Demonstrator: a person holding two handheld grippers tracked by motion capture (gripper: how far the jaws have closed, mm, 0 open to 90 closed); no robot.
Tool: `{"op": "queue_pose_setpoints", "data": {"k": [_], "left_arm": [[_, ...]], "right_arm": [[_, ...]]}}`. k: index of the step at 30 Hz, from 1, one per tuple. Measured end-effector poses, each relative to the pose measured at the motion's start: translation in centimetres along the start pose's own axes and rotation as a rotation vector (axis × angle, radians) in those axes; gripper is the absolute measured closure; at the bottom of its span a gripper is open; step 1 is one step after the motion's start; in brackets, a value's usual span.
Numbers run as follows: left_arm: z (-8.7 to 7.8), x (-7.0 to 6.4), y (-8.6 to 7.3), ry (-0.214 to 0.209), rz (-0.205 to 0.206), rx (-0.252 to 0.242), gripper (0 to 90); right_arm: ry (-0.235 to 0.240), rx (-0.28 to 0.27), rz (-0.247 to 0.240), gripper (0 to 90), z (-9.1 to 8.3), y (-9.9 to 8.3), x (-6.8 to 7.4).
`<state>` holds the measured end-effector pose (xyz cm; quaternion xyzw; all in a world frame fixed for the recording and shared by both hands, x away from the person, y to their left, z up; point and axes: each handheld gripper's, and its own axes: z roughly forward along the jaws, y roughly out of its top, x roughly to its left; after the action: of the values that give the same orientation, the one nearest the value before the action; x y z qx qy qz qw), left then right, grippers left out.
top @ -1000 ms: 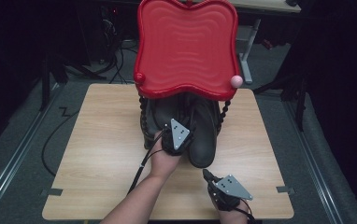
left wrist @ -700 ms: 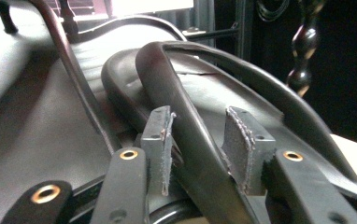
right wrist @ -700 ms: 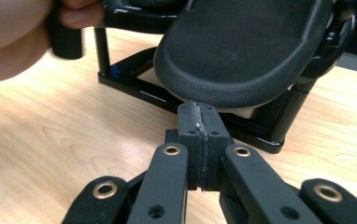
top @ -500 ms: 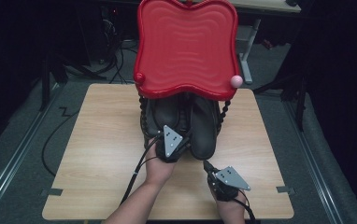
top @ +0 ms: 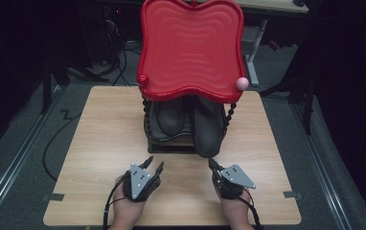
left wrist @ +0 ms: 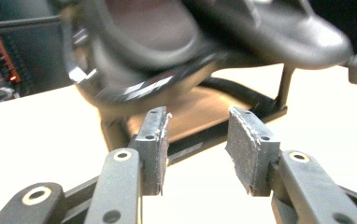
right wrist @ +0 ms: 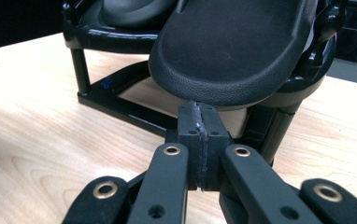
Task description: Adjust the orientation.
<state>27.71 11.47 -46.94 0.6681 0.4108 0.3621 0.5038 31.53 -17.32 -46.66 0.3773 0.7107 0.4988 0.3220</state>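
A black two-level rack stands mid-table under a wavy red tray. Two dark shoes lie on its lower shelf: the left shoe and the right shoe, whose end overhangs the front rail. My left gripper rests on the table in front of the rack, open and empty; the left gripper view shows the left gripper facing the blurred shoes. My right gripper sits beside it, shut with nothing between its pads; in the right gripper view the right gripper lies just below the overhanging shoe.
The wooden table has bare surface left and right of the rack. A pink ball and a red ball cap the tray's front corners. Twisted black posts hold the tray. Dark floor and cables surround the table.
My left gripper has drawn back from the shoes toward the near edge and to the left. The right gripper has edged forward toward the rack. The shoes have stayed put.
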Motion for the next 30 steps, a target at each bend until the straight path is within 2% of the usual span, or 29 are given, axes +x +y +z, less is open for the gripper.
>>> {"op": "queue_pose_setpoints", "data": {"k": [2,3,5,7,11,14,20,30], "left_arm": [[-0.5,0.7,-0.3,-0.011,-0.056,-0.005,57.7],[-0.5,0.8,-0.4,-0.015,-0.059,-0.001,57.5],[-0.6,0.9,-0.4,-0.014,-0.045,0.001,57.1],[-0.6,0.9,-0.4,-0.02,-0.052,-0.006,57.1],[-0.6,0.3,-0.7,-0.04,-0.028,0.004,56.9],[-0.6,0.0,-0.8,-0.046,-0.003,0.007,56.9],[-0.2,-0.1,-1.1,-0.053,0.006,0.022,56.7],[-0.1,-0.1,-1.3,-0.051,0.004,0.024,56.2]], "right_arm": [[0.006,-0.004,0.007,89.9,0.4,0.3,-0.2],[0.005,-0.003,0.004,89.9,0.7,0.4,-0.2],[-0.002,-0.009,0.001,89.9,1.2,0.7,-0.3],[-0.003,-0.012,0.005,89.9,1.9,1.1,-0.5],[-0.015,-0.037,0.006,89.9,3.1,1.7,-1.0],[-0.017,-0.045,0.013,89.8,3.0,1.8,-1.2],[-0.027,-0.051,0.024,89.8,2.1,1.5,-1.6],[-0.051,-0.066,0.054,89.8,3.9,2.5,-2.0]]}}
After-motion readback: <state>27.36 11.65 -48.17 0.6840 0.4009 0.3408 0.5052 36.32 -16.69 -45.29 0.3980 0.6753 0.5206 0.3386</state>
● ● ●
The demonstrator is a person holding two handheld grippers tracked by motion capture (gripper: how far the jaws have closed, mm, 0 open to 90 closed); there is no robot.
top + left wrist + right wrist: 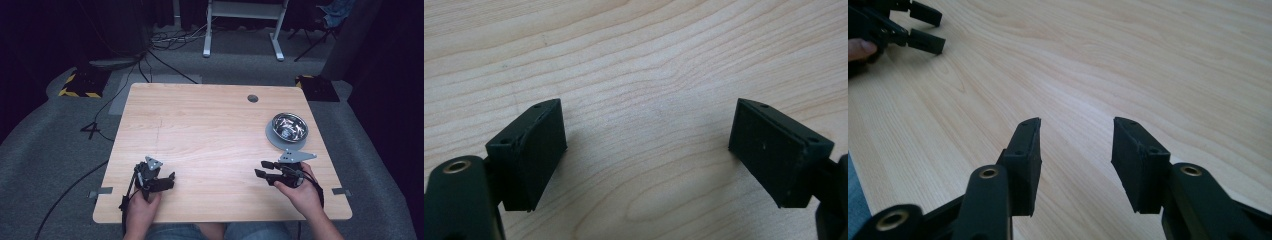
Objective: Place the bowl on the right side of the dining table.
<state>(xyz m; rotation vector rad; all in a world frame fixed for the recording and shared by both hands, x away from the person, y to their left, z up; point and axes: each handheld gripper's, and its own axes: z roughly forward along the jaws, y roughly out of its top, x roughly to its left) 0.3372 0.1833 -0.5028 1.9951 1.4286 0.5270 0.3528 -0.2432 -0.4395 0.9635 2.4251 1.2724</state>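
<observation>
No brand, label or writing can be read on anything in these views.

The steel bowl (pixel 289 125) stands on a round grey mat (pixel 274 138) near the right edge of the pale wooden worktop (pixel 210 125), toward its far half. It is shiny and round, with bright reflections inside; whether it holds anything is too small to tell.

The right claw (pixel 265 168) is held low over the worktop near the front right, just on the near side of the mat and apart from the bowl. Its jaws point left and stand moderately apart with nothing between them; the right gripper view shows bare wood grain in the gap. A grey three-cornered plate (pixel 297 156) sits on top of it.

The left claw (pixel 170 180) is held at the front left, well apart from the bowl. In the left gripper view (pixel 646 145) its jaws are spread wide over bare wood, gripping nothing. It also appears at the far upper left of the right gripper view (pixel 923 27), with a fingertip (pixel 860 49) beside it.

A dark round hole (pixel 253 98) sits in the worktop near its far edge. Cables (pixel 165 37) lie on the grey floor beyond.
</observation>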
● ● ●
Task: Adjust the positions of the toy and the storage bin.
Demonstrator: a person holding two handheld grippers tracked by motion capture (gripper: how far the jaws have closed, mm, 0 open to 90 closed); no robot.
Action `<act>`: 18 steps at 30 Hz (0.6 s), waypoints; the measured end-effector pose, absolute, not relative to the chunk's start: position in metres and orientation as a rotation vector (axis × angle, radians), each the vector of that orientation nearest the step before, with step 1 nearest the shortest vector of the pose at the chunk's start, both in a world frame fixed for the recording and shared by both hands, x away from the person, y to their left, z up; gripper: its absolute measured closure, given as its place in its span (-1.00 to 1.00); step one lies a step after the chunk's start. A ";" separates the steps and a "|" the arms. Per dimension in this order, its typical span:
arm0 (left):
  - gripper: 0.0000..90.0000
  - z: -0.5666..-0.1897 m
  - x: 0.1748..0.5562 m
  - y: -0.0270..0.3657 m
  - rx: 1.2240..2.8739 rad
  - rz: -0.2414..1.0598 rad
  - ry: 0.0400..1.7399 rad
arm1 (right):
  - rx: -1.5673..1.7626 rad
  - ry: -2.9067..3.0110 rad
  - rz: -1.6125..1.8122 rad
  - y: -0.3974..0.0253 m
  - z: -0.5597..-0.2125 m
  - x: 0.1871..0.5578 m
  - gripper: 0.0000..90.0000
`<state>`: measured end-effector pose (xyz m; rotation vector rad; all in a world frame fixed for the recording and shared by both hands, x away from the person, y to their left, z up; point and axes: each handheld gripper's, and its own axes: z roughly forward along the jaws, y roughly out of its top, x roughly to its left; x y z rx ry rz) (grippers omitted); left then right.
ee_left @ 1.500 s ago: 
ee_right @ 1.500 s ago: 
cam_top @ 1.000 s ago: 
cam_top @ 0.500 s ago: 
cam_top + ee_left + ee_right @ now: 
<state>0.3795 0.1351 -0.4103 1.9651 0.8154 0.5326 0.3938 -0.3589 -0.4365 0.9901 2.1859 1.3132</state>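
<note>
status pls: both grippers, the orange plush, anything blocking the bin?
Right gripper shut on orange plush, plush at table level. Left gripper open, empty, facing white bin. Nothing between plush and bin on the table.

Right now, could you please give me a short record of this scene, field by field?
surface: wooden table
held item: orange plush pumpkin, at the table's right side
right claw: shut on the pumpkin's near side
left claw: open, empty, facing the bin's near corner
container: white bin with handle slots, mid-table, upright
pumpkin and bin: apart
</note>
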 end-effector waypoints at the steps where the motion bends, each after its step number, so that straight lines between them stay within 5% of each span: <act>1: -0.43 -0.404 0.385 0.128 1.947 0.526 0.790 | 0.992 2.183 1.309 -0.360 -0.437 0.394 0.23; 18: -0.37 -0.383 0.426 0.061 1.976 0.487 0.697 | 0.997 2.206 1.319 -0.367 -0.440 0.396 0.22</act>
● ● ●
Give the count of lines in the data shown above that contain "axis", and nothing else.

* _COMPLETED TASK_
2